◆ **WHAT YOU WILL DO**
Locate, in the data below, the line that contains "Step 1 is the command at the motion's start" and the line that contains "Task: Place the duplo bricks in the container"; reproduce exactly those two lines and every line between them, nothing more.
>>>
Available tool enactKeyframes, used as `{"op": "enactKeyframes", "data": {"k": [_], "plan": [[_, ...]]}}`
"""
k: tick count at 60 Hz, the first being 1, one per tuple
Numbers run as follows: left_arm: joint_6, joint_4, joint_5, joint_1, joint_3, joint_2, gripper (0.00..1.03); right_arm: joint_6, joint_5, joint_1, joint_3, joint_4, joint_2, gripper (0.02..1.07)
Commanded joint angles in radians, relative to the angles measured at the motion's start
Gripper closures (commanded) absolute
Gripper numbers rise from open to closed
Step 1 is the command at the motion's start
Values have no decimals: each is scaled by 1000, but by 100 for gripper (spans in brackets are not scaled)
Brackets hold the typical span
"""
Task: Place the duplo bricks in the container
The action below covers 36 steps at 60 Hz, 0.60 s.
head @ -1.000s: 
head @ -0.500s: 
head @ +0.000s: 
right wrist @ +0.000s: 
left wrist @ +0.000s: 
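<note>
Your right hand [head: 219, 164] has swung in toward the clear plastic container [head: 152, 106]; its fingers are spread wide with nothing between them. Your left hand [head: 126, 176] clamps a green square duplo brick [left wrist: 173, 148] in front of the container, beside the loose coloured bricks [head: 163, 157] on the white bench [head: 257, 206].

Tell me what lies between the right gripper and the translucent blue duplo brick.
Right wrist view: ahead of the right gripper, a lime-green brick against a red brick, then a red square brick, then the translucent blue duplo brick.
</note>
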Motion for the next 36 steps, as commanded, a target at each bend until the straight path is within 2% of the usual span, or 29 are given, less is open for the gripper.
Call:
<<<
◆ **RESULT**
Step 1 is the command at the motion's start
Values have no decimals: each is scaled by 1000, but by 100 for gripper (spans in brackets are not scaled)
Brackets hold the typical span
"""
Task: Place the duplo bricks in the container

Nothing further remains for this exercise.